My guess is that there will be dueling studies done for years to come and it should be fun to see the AMA attempting to back peddle from its endorsement of OTHER nicotine products that help folks quit, while bashing E-Cigarettes containing the same nicotine. Now THAT is a conundrum.
As investors, we can dislike the product but love the stock. Especially when it has performed the way MO has over the years as well as the current 4.70% dividend yield with Dividend Champion status. The next question might be if MO will be able to keep up with Reynolds American (NYSE:RAI) and Lorillard (NYSE:LO), who have gotten off to a faster start than MO in this new business and could even combine efforts soon!
Never Count "Big MO" Out
The enterprise value of the company approaches $100 billion which is nearly twice the size of both LO and RAI combined. Not only that, MO has the number one brand name on the planet when it comes to smoking products, Marlboro, and there is not one other brand that comes close.
Imagine coming out with all the same flavors that other companies will offer but with the Marlboro name attached. Do not underestimate the power of branding, and putting that name on each of the following rainbow of flavors, might just blow the competitors out of the water.

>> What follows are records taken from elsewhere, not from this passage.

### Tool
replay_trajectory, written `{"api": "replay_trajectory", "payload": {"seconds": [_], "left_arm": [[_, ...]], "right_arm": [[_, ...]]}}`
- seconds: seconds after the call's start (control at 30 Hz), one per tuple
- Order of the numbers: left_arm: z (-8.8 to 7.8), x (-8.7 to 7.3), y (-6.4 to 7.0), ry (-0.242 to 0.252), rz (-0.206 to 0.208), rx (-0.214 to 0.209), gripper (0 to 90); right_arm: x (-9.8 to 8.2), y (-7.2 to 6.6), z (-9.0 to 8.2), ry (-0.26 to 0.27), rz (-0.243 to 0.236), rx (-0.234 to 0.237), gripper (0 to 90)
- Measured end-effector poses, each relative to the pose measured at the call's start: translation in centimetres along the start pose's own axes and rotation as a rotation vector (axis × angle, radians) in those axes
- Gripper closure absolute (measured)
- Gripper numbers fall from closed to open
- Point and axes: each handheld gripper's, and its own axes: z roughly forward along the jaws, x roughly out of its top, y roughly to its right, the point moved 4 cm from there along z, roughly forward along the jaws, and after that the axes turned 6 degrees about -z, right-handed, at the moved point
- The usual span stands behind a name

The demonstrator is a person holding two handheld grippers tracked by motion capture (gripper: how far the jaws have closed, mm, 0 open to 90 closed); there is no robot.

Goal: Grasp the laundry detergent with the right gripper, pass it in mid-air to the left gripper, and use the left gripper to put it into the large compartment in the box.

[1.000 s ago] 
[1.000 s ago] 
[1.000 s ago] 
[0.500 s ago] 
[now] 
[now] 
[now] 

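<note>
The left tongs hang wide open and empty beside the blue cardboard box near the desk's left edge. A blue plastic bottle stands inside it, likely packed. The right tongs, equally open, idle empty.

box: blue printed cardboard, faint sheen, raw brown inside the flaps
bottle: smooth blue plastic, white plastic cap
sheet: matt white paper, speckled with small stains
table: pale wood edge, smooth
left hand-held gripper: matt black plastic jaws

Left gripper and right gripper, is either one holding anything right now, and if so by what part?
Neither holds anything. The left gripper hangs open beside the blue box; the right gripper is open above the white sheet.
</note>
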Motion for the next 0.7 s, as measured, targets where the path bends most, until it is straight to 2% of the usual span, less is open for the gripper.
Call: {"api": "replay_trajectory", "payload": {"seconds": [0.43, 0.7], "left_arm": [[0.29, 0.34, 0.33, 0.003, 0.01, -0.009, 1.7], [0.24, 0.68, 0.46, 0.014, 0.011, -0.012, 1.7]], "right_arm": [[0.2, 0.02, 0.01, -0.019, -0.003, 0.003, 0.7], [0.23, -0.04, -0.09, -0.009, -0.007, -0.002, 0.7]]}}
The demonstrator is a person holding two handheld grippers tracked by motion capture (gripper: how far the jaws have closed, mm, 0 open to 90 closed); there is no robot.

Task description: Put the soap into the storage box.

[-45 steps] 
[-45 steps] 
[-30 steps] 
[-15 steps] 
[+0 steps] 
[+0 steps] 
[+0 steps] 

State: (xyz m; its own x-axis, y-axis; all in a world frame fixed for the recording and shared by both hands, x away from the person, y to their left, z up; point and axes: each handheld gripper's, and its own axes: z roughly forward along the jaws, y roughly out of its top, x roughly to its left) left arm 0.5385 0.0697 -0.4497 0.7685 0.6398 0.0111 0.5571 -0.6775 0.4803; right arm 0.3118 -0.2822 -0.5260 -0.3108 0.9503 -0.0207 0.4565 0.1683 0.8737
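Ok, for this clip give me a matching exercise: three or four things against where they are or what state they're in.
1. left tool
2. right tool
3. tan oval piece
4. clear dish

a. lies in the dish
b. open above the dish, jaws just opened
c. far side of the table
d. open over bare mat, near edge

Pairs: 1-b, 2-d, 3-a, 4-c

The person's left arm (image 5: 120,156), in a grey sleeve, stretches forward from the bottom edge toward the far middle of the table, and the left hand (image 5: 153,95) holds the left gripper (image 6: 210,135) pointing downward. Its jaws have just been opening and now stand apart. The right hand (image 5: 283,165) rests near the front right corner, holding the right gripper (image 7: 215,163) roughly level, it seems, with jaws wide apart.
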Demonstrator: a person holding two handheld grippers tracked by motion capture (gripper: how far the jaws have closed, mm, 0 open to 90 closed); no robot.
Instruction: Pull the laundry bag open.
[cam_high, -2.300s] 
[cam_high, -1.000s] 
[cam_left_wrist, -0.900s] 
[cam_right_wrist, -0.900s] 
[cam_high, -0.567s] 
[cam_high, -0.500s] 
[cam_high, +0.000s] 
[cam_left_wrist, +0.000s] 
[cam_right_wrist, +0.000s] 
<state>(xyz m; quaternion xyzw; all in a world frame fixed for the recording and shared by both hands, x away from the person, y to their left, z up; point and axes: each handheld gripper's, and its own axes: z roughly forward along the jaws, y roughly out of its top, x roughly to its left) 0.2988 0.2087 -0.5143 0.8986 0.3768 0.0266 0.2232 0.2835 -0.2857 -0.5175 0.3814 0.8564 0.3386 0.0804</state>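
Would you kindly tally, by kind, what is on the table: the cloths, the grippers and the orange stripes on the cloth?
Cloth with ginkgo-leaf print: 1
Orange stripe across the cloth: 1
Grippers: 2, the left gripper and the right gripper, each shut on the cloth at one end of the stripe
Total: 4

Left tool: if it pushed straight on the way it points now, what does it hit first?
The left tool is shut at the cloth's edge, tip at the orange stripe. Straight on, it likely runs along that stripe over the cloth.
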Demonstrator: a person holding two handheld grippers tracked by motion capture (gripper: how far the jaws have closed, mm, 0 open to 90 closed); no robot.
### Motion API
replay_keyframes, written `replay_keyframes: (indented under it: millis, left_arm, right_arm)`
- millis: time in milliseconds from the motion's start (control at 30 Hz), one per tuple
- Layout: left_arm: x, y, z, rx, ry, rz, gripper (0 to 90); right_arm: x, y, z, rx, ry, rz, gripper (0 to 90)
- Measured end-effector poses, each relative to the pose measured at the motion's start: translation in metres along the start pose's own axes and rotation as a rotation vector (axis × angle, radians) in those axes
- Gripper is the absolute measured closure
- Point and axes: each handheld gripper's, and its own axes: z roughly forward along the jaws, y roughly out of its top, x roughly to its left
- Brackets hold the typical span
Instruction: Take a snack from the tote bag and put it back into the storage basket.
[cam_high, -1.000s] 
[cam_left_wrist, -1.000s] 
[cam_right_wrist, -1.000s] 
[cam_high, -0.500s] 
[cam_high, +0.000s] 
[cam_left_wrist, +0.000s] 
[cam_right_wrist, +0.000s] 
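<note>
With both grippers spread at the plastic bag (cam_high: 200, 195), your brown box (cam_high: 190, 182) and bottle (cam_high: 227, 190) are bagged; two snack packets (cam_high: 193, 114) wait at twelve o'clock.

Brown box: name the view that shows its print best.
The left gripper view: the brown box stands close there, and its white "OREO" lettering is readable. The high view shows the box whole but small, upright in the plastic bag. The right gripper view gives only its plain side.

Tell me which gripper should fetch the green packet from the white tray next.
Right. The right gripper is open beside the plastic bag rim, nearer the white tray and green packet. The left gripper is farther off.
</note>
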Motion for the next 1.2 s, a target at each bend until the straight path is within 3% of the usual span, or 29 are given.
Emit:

Let's not forget that while MO is playing catch up, its Nu Mark subsidiary does own several popular e-cigarette companies already: MarkTen and now Green Smoke (founded in 2008, Green Smoke generated $40 million in revenue last year by selling both rechargeable and disposable e-cigarette products). With the enormous amount of cash that MO has, it would not surprise me at all that as those small unknown companies continue to develop products, that MO will put its $17 billion in cash revenue flow to work and gobble a bunch of them up, extending the company offerings even further.
Green Smoke only cost $110 million; imagine how cheap the even lesser known brands could be gotten for.
The Bottom Line
Altria has been a core holding in so many retirement plans and institutional holdings for years, do you think it will suddenly disappear? As far as I am concerned, those who hate smoking in all forms, should still love MO as a core retirement stock that pays a healthy dividend of 4.70%.
Not only that, but an entirely new business is emerging, and I do not believe it can be stopped so easily.
Buy MO on any pullbacks for the potential future growth, and stellar dividend record.
Disclaimer: The opinions of this author are not recommendations to either buy or sell any security. Please remember to do your own research prior to making any investment decisions.
Disclosure: I am long MO. I wrote this article myself, and it expresses my own opinions. I am not receiving compensation for it (other than from Seeking Alpha). I have no business relationship with any company whose stock is mentioned in this article.